--- What you need to do ---
Find the lines below that contain the word "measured" and count them. Only the number should be given.

--- Data shown ---
------------

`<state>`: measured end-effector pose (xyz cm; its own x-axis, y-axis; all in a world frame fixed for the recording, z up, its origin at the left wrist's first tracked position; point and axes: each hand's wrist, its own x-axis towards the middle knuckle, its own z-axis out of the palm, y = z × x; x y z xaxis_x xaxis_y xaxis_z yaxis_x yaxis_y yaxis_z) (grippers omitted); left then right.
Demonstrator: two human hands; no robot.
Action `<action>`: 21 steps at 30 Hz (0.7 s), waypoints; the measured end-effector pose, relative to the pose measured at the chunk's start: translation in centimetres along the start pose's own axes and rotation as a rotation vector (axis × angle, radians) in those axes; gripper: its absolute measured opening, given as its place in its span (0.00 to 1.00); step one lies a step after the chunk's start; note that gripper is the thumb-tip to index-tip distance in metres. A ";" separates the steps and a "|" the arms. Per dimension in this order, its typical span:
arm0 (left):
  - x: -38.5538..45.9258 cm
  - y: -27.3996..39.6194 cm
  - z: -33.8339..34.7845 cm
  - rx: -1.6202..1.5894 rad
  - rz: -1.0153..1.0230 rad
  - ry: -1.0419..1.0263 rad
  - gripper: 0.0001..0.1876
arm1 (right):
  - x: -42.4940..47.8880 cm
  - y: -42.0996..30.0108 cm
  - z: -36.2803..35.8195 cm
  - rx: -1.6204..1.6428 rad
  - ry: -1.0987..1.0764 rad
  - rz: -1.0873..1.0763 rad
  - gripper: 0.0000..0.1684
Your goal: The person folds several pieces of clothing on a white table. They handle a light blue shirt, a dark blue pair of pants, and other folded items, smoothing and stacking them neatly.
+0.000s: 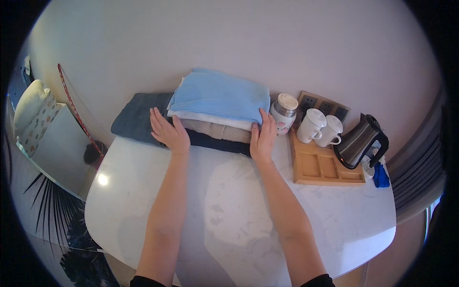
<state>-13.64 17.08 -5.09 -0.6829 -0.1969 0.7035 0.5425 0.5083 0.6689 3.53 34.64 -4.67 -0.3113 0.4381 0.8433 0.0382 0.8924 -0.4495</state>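
Note:
A stack of folded clothes lies against the wall at the back of the white table. Its top is a light blue ribbed garment point(222, 95), above a white cloth point(215, 119), a grey-beige one point(218, 130) and a black one point(218, 141). To the left, a dark grey-blue folded cloth point(134, 114) sits beside the stack. My left hand point(168, 131) rests at the stack's front left, thumb apart from the fingers. At the front right corner, my right hand point(263, 138) touches the cloth edges with thumb and fingers spread. Neither hand visibly grips anything.
Right of the stack stands a floral-patterned jar point(283, 116) with a white lid. A wooden tray point(304, 172) bears two lidded white mugs point(311, 125) and a metal electric kettle point(355, 143). A power socket panel point(327, 106) and a blue cloth point(381, 175) are nearby.

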 end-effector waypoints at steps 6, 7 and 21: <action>-0.6 4.8 -1.2 -0.077 0.553 -0.052 0.32 | 0.0 0.5 -0.3 -0.025 0.032 -0.028 0.28; -1.6 6.1 -1.3 -0.121 0.666 -0.133 0.32 | -0.1 0.3 -0.3 -0.058 0.051 -0.044 0.29; -7.0 7.4 -0.5 -0.017 0.920 -0.428 0.32 | -1.5 -2.0 -0.9 -0.298 -0.197 -0.119 0.34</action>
<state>-4.61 21.75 -4.94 -0.1124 0.5834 0.8044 0.9508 0.2984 -0.0836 4.78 32.29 -4.81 -0.5055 0.3264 0.7987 0.2565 0.9407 -0.2221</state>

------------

--- Task answer ---
2